A Sage Advice for the Aspiring Leaders
Over the years, Scott has learned many important lessons on what it takes to be a leader. He suggests, “First, realize that you cannot do everything yourself. You need to surround yourself with the best team you can and then do everything you can to get out of their way.” Teamwork is more paramount in the construction industry than in other sectors. Therefore, Scott’s idea is to hire the best team and take every possible measure to help them get better.
Sharing an anecdote about his initial days in the company, Scott says, “When I first got to Friede, I used to go out and work as a laborer on our jobs, helping place concrete or help with demolition or basic carpentry. After a few minutes, when the guys realized I was there to work, it was amazing to see how they let down their guard and talked about ways we could improve as a company and about things they didn’t like or understand about their jobs or processes.” Therefore, Scott asserts that getting out of the office and talking to employees on the job sites is essential.
Scott recommends young leaders never stop the learning process and continue to strive for growth opportunities.
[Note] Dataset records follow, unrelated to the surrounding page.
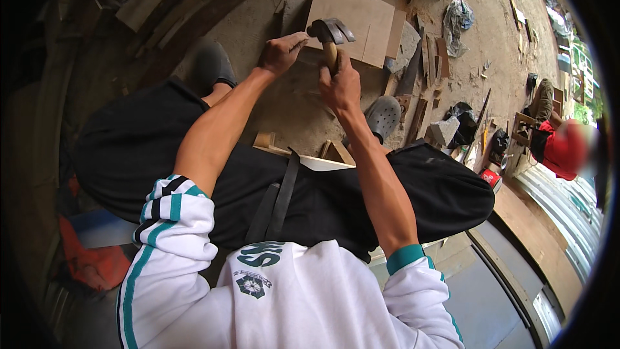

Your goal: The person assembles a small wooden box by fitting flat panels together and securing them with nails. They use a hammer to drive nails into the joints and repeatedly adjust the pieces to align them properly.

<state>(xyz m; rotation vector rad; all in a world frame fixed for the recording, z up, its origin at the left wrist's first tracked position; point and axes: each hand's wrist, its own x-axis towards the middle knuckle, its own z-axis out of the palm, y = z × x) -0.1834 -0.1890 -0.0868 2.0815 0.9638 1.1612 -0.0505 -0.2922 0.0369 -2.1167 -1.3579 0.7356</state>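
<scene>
My right hand is wrapped round the wooden handle of a claw hammer. The dark hammer head is raised over the near left corner of a light brown wooden box. Beside that corner, my left hand has its thumb and fingertips pinched together. Whatever sits in that pinch is too small to make out. A thin line crosses the box's flat top panel, and a further strip of board shows along its right side.
Long planks lie at the far left. A handsaw and wood offcuts are right of the box, with a crumpled plastic bag beyond. A red can stands by my right knee. Another person in red sits at far right.
</scene>
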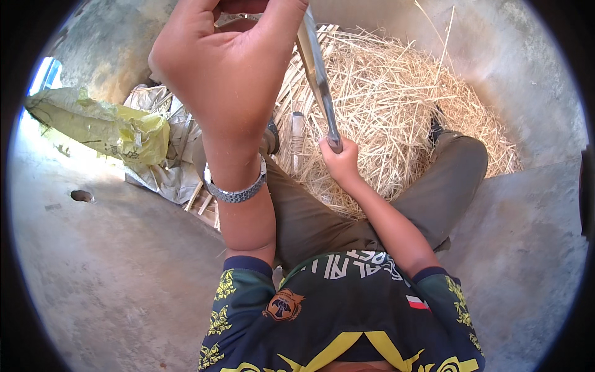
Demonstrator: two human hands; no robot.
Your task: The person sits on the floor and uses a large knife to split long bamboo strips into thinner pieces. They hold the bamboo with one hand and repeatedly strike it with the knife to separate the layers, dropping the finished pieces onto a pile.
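Observation:
My left hand (226,68) is raised close to the camera at the top, fingers curled inward and partly cut off by the picture's edge. What its fingertips hold cannot be made out. A long metal blade (320,80), greyish with a yellowish face, slants from beside my left thumb down to my right hand. My right hand (341,160) is closed around its lower end, above my lap. A silver wristwatch (237,191) sits on my left wrist.
A heap of dry straw-like strips (384,105) lies between and beyond my legs. A pale stick with a dark end (297,139) lies at its left side. Farther left are a yellow-green sack (105,133) and crumpled grey sheeting (161,180). Concrete walls (527,68) curve around.

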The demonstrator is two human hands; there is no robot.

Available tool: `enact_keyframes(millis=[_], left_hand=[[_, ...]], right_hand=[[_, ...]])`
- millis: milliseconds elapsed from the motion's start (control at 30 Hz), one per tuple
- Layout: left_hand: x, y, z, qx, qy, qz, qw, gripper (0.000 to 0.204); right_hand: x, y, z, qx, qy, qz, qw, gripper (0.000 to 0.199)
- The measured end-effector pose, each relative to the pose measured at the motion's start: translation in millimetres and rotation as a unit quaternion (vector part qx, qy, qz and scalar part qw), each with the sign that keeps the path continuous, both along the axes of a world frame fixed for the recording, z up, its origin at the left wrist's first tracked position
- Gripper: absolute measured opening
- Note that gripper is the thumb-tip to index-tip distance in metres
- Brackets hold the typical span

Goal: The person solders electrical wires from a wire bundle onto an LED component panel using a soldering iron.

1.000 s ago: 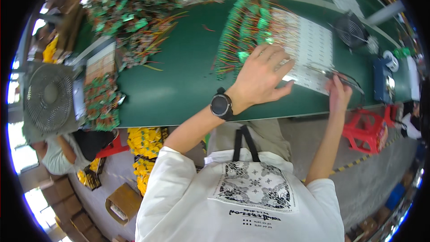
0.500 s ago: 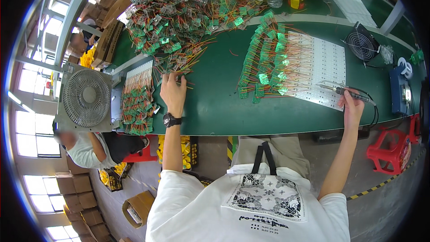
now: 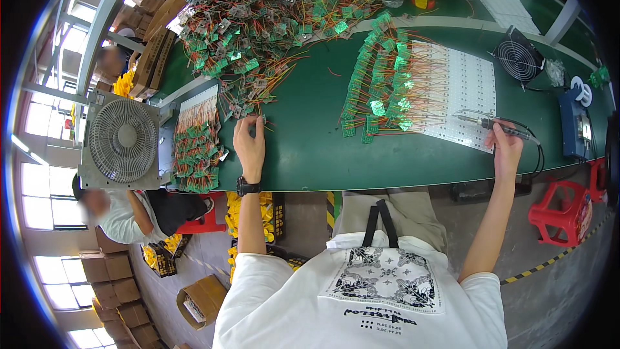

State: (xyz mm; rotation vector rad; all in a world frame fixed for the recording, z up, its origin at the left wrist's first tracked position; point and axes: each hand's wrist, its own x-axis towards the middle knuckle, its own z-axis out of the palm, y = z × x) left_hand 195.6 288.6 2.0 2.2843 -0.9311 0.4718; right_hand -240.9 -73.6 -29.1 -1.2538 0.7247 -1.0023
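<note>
Fingers of the right hand (image 3: 507, 148) grip the soldering iron (image 3: 489, 124), best kept steady over the white panel (image 3: 478, 81); left hand (image 3: 250, 150), leftward, curls, contents unclear.

From here I see the left hand (image 3: 249, 145) has left the white panel (image 3: 475, 84) (it was over its wired edge 1 second ago) and come near the heap of wired boards (image 3: 226, 32).
</note>
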Motion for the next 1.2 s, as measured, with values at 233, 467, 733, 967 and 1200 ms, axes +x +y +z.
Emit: enact_keyframes(millis=[233,467,733,967,1200], left_hand=[[2,-4,1,-0.042,0.221,-0.013,0.974,0.039],[-29,-9,17,-0.072,0.355,-0.087,0.928,0.048],[-53,-7,23,0.023,0.323,-0.106,0.94,0.02],[-141,-67,31,-0.076,0.415,-0.277,0.863,0.015],[-188,-161,30,0.118,0.336,-0.469,0.808,0.013]], right_hand=[[2,1,0,0.003,-0.01,0.002,1.0,0.019],[1,2,0,-0.005,-0.006,-0.007,1.0,0.02],[0,3,5,-0.003,0.004,-0.015,1.0,0.019],[1,4,5,-0.007,-0.014,-0.002,1.0,0.017],[9,-5,0,-0.001,-0.1,-0.131,0.986,0.021]])
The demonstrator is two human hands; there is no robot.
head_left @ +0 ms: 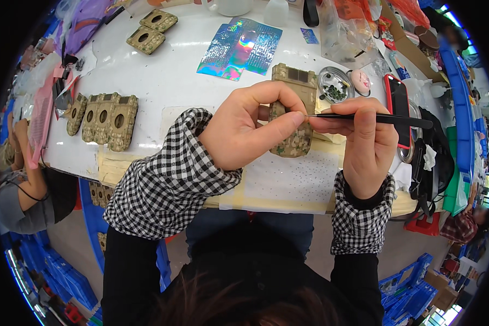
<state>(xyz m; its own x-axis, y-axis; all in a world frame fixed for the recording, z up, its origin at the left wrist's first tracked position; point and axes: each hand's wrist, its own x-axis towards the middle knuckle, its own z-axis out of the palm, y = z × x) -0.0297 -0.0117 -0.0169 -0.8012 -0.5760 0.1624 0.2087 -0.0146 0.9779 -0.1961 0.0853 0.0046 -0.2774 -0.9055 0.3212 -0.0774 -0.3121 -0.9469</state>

In today’s marketplace, someone is always doing it better, faster, or more economically. Hence, one must never get caught thinking they are the smartest in the room. And if so, find a different room. Lastly, Scott asks the leaders to never be afraid of knowledge sharing with industry peers. A healthy exchange of thoughts and experiences benefits everyone. This also increases possible collaborations and helps build a community network. To this end, Scott was also involved in the creation of the Construction Leadership Network, an international group of contractors that meet annually to share best practices and to support others in the industry. Scott’s a regular presenter at these conferences on topics ranging from sales training, to working with realtors & developers to creating a positive work culture…truly a man who walks the walk when it comes to helping others in the construction industry.